LA “UNIDAD”, ESE ANIMAL MITOLÓGICO

Destructor de la Unidad -Van a acabar con la liturgia milenaria de la Iglesia.

Prudente – Pssst, no levantes la voz, puedes generar división y romper la unidad de la Iglesia.

DU – ¿Por qué están todo el día los pastores diciendo que “lo que nos une es más que lo que nos separa” refiriéndose a los protestantes cuando, entre otras cosas, niegan nada menos que la presencia de Cristo en la Eucaristía?

P – Pssst, ¡no me has oído!, lo importante es la unidad de la Iglesia.

DU – Desde que Juan XXIII habló de utilizar la “medicina de la misericordia” para combatir el error, es decir, que no se tenía ninguna intención de combatirlo, han proliferado las teorías, explicaciones o herejías más diversas sobre cualquier aspecto de la Fe sin que la autoridad deje las cosas claras.

P- ¡Cómo hay que decírtelo!. Los que vais diciendo eso por ahí ponéis en riesgo la unidad de la Iglesia y, casi, casi, os situáis fuera de ella.
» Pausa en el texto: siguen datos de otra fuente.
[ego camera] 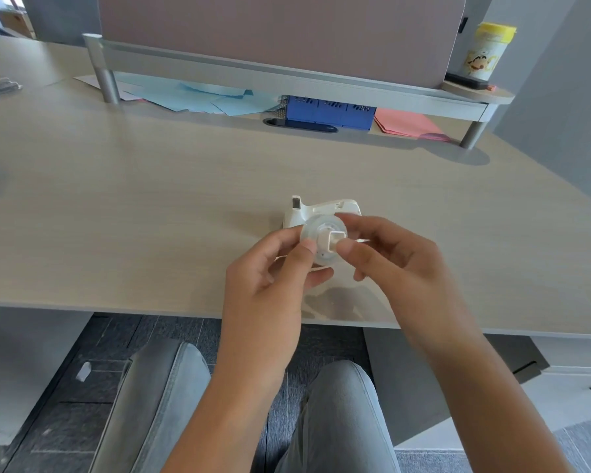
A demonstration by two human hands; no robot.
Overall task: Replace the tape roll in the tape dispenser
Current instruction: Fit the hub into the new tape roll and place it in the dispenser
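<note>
I hold a clear tape roll point(323, 242) just above the near edge of the desk point(151, 206), my left hand point(270, 278) pinching its rim between thumb and fingers so it faces up at me. My right hand point(389, 257) pinches the white spindle point(331, 241) at the roll's centre, probably to seat it or pull it free. The white tape dispenser point(325, 208) sits on the desk just behind my hands, its cradle seemingly empty, within easy reach.

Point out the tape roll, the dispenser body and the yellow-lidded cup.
tape roll point(313, 233): head view, on its clear flat side face, left of the hub.
dispenser body point(347, 205): head view, on the white top edge behind the roll.
yellow-lidded cup point(481, 61): head view, on its printed side wall.
</note>
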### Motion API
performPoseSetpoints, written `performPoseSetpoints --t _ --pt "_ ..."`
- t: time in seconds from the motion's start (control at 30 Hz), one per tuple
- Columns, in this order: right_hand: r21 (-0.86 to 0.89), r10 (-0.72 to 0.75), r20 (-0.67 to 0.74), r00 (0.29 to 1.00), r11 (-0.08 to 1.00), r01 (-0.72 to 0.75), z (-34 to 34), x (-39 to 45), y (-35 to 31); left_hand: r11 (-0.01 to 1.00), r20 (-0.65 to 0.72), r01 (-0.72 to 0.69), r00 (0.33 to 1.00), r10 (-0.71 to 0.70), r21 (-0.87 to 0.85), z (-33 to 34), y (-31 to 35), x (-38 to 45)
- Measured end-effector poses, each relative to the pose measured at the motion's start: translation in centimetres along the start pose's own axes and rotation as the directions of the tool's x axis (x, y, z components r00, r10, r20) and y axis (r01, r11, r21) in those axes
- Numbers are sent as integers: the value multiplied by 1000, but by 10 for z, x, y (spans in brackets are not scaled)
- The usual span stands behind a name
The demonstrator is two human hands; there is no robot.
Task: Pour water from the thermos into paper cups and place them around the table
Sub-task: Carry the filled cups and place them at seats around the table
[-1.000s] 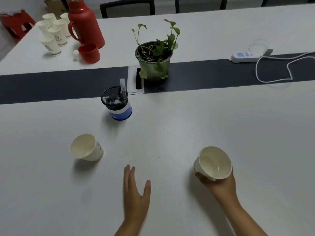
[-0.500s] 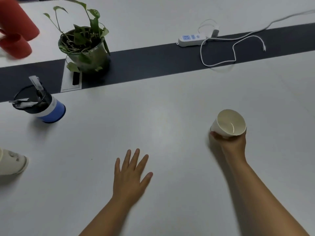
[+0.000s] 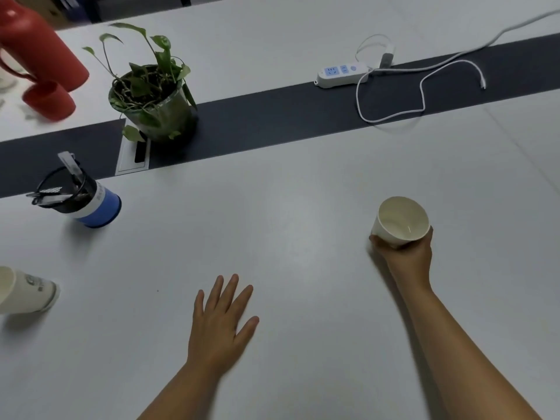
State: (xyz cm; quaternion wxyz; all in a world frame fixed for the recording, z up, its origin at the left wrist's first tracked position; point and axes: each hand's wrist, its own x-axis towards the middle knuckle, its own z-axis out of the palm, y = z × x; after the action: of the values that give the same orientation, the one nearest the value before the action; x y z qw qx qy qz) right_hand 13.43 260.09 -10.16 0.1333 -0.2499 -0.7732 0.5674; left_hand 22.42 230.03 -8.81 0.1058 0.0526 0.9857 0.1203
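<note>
Well right of the pen holder (image 3: 88,201), the right hand (image 3: 406,256) grasps the carried paper cup (image 3: 400,221), now farther along for placing; left hand (image 3: 219,322) stays flat, fingers released.

Red plastic thermos (image 3: 33,53), far left of the gripped cup: top and handle cut by frame edge, blurred. White printed paper cup (image 3: 25,294), left of the flat left hand (image 3: 219,324): mouth cropped, print unreadable. White paper cup (image 3: 400,221) in right hand (image 3: 404,253): base hidden by fingers; water level indistinct.
</note>
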Motion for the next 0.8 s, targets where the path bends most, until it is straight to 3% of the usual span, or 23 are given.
performPoseSetpoints --t 0.53,0.63,0.7,0.8 --pt "-45 -40 24 999 998 41 3 -12 -9 999 -122 -53 991 54 10 5 -4 -1" --pt "-82 0 36 999 997 3 -6 -34 -7 984 -116 17 992 -38 -178 6 0 -6" --pt "-107 30 53 998 994 -24 -12 -60 -3 935 -193 59 972 -133 -349 3 6 -20" --pt "-106 26 196 980 994 -5 -13 -106 -8 802 -311 141 872 -379 -581 -8 10 -62"
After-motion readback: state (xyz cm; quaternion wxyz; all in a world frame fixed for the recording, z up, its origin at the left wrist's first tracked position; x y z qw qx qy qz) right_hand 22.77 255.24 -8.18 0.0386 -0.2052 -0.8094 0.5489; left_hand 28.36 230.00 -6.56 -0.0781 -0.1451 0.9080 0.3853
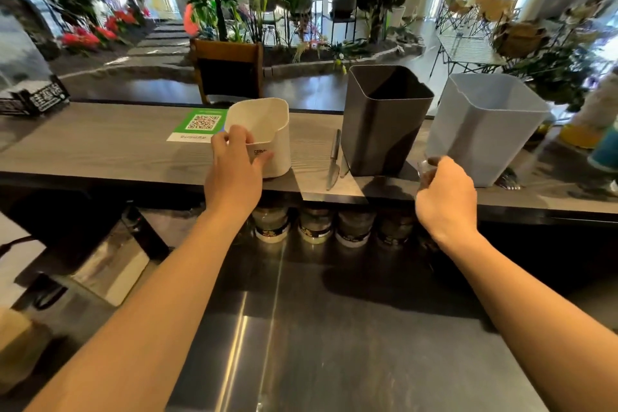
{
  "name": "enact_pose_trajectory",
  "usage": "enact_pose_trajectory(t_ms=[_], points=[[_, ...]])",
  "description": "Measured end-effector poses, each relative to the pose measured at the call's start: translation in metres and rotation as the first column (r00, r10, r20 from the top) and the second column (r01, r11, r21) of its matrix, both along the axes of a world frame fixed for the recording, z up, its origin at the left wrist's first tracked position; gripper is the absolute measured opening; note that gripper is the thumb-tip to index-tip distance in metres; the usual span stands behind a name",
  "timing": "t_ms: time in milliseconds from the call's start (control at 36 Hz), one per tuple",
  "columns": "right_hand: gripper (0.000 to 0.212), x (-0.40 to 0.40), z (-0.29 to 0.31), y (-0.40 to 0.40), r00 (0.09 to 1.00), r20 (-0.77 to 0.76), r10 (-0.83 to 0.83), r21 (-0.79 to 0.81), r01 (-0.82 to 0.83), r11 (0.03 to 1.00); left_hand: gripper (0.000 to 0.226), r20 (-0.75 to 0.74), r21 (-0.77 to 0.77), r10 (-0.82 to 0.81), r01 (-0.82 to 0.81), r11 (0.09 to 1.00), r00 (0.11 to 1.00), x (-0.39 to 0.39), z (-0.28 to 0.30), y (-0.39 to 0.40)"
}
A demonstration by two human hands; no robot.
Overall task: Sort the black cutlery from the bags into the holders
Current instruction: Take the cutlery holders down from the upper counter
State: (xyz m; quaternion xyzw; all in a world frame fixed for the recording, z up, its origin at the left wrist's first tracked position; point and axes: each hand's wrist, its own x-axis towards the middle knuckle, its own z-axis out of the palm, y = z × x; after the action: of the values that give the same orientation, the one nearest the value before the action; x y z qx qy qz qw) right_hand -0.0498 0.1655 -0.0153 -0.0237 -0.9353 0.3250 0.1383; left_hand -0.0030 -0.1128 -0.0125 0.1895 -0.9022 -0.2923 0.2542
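Steel worktop, lowest in view, both my forearms crossing above it.

Left hand: fingers curled over the near rim of the white holder, thumb on its front wall; a firm grip.

Right hand: fingers closed round something clear and small, perhaps a bag or a cup; only a glassy edge shows past the knuckles, so I cannot say which.

Holders, three, upright in a row on the grey wooden counter: white at left, dark grey holder in the middle, pale blue holder at right, just beyond my right hand.

Cutlery: one dark knife flat on the counter, just left of the grey holder, long axis running away from me, blade end nearer. It lies between my hands, roughly as near to one as to the other.

Not made out: bags of cutlery, holder contents, a metallic item at the blue holder's foot. Jars under the counter partly shadowed.
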Motion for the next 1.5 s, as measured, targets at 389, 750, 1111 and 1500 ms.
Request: enact_pose_trajectory(t_ms=[389, 750, 1111, 1500], points=[[0.032, 0.091, 0.058, -0.104, 0.78, -0.325, 0.535, -0.577, -0.612, 0.542, 0.048, 0.101, -0.186, -0.16, 0.177, 0.967, 0.982, 0.125, -0.005, 0.071], [0.042, 0.138, -0.075, -0.089, 0.806, 0.11, 0.581, -0.195, -0.556, 0.808, 0.038, 0.3, 0.046, -0.138, 0.131, 0.99, 0.944, 0.177, -0.101, 0.092], [0.064, 0.187, -0.185, -0.065, 0.646, 0.666, 0.373, -0.21, -0.318, 0.925, 0.015, 0.553, 0.165, -0.155, 0.074, 0.984, 0.818, 0.203, -0.217, 0.102], [0.06, 0.126, -0.069, -0.057, 0.856, 0.283, 0.432, -0.251, -0.368, 0.895, 0.043, 0.088, -0.08, -0.221, 0.228, 0.97, 0.971, 0.128, -0.125, 0.104]])
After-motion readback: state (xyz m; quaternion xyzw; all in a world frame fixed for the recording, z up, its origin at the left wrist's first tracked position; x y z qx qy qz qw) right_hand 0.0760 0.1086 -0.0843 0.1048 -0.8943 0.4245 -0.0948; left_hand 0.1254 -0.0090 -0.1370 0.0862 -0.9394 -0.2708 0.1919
DU – ¡Qué me dices de dar la absolución y la comunión a quien afirma que va a seguir pecando gravemente!

P- ¡Si no lo quieres entender tú verás!. Lo más importante es la unidad de la Iglesia.

Así llevan los últimos 50 años un número no despreciable de pastores. Lo importante es desactivar cualquier conato de resistencia a los diversos cambios que van introduciendo en la Iglesia.

¡Ay, la “Unidad”! Como el unicornio que muchos persiguen pero nunca encontrarán. Así es la “unidad” de la que hablan estos pastores. Somos la Iglesia de la Verdad, no somos un supermercado donde cada uno escoge aquello que más le agrada para proclamar después una unión de boquilla. Existe una única forma de alcanzar la Unidad, la de verdad, la que Cristo querría para su Iglesia. Dice en Juan Juan 8:31-32 “Jesús se dirigió entonces a los judíos que habían creído en él, y les dijo: —Si se mantienen fieles a mis enseñanzas, serán realmente mis discípulos; y conocerán la verdad, y la verdad los hará libres.

Es imposible la unidad con quien no respeta las enseñanzas de Jesús, muy al contrario, las combate a cada paso.

Pondré sólo un ejemplo. El Cardenal Kasper concedía una entrevista en el año 2014 a raíz del Sínodo de la “familia”. El periodista preguntaba

¿Qué ha cambiado para usted, con respecto a la metodología de este Sínodo?

Yo creo que al final tiene que haber una línea general en la Iglesia, criterios generales, pero las cuestiones de África no las podemos resolver. Debe haber espacio también para que las conferencias episcopales locales resuelvan sus problemas, pero yo diría que con África es imposible [para nosotros resolverlos]. Pero no nos deben decir lo que tenemos que hacer.

Dejando a un lado el desprecio que manifiesta por los obispos africanos, demasiado atrasados para el Cardenal, habría que preguntar que entiende por la “universalidad de la Iglesia”. De lo que está hablando en esta pregunta es de la comunión a los divorciados vueltos a casar. Y en ella, lo que está manifestando sin ningún empacho es que en África pueden hacer lo que quieran mientras él pueda repartir la comunión a su antojo y catalogar como pecado lo que desee.

¿Es posible la unidad con Kasper o, más importante aún, es beneficioso para la proclamación del Evangelio el dar a entender que esa postura es aceptable?